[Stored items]

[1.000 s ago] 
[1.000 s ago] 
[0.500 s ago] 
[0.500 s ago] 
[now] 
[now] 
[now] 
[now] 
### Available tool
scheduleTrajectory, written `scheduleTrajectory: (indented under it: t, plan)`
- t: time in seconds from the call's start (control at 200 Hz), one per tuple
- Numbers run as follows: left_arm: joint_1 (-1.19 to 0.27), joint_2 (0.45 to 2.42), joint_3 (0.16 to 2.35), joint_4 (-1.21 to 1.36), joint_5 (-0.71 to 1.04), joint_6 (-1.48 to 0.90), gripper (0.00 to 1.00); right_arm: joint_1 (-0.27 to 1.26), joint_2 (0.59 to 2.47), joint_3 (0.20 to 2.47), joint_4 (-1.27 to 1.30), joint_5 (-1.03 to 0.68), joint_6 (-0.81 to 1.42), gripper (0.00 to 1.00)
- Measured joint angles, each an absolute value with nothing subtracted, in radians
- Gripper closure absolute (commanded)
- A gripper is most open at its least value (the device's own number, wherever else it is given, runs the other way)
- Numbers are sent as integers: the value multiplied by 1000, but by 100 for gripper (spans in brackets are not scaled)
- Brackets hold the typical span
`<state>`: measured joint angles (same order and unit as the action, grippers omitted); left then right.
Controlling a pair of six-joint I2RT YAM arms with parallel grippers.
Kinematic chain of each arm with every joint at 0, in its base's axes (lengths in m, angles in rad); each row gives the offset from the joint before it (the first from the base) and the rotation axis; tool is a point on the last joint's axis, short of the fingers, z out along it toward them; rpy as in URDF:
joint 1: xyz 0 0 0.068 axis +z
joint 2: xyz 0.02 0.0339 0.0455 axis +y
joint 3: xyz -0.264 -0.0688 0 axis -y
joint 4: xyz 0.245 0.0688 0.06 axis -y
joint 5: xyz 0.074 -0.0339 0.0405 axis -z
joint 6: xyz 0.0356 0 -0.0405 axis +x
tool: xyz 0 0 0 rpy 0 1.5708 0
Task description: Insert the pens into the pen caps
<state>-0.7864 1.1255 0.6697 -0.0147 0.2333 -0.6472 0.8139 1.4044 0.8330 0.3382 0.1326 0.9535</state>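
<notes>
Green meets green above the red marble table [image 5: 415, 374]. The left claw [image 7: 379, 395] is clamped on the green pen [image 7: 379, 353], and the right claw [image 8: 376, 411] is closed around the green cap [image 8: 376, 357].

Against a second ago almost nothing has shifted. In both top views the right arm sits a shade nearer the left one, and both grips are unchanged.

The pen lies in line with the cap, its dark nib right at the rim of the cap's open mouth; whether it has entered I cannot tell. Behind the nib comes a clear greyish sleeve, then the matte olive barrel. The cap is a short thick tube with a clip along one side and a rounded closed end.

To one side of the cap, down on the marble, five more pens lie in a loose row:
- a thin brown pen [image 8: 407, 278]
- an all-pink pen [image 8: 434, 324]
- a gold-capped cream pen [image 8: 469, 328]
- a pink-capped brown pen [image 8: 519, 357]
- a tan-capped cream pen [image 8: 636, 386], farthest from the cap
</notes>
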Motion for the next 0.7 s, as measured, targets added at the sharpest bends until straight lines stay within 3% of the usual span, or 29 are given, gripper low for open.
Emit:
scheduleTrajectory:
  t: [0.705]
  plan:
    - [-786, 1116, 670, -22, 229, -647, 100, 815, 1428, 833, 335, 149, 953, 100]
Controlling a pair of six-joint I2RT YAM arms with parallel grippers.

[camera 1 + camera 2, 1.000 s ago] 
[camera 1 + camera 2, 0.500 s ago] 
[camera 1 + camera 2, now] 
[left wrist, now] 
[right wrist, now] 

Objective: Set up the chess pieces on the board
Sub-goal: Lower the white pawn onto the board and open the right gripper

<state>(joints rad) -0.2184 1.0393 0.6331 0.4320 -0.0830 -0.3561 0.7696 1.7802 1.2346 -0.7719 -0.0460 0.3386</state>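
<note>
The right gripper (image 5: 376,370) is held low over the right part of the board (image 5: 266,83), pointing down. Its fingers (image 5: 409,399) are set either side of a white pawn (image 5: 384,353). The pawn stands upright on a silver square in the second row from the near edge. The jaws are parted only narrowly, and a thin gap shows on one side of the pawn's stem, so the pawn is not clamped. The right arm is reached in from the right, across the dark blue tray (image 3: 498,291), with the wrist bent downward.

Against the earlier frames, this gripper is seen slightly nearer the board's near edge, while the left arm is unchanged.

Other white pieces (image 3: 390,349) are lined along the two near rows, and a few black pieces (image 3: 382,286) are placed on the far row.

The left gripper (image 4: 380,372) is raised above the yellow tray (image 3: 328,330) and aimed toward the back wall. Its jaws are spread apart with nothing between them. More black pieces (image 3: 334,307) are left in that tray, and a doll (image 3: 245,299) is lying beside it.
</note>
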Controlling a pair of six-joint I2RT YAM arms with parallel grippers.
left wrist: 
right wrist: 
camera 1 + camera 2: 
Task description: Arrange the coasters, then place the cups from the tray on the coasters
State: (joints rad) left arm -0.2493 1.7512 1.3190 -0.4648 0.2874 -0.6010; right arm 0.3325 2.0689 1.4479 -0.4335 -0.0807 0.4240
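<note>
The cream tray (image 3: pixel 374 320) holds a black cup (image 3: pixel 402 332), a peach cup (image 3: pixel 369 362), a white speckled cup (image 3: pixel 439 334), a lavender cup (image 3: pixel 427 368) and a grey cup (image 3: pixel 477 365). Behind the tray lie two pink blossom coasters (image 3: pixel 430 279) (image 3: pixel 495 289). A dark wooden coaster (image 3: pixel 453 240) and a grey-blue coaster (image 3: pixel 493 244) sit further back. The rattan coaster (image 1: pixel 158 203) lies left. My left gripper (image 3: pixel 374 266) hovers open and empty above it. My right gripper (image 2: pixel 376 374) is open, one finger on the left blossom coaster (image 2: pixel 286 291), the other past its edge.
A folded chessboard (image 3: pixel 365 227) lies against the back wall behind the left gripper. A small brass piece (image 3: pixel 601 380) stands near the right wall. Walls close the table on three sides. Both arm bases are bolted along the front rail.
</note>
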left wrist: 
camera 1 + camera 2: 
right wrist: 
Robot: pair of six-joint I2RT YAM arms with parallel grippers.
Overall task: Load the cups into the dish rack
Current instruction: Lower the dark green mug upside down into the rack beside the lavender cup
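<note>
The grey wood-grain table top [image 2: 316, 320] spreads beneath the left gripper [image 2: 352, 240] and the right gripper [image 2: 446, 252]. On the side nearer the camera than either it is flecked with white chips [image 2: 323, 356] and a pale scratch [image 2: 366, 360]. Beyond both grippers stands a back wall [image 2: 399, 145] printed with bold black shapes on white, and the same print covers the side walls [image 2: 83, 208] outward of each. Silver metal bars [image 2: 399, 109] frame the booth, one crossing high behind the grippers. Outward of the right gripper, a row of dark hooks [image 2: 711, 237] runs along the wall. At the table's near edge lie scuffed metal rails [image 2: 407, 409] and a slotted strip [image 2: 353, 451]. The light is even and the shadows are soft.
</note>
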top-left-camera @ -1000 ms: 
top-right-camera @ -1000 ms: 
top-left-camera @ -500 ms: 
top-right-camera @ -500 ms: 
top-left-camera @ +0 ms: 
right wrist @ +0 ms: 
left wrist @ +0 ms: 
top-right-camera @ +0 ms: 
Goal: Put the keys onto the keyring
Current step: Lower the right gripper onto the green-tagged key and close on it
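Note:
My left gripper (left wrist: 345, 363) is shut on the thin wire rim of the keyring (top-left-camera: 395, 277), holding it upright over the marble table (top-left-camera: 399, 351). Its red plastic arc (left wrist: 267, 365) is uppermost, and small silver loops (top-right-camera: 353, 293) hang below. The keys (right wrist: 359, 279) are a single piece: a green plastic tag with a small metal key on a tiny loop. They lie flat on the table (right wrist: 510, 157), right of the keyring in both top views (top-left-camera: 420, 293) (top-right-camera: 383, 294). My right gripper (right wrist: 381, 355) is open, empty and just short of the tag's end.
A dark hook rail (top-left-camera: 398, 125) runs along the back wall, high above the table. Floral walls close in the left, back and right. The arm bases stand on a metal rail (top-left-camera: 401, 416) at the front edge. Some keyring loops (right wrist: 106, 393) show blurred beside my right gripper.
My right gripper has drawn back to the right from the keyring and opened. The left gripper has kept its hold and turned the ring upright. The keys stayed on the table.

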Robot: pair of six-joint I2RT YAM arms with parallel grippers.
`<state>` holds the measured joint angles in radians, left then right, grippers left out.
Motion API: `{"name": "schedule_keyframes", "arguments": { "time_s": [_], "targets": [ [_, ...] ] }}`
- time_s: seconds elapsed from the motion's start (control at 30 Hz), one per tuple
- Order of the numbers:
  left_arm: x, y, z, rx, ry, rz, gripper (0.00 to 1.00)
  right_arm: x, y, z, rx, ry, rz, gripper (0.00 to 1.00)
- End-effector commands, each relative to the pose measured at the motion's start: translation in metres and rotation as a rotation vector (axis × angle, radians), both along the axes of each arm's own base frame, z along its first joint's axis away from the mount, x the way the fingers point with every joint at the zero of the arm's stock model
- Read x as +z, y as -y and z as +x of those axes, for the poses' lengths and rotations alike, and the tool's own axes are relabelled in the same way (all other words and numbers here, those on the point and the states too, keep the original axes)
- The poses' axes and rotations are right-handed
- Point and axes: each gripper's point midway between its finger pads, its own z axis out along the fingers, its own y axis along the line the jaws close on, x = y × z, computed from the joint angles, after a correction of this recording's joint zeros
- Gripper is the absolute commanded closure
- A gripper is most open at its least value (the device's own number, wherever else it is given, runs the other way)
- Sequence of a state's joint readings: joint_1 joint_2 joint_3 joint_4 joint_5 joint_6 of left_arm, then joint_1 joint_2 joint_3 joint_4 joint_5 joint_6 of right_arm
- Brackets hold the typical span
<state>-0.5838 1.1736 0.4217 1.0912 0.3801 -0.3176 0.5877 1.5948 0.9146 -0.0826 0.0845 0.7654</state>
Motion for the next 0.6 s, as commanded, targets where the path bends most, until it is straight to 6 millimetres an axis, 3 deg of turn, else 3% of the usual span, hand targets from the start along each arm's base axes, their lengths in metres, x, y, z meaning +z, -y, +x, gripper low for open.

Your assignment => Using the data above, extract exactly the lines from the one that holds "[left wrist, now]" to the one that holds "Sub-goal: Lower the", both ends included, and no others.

Answer below =>
[left wrist, now] 
[right wrist, now] 

Objective: Set up the chess pieces on the board
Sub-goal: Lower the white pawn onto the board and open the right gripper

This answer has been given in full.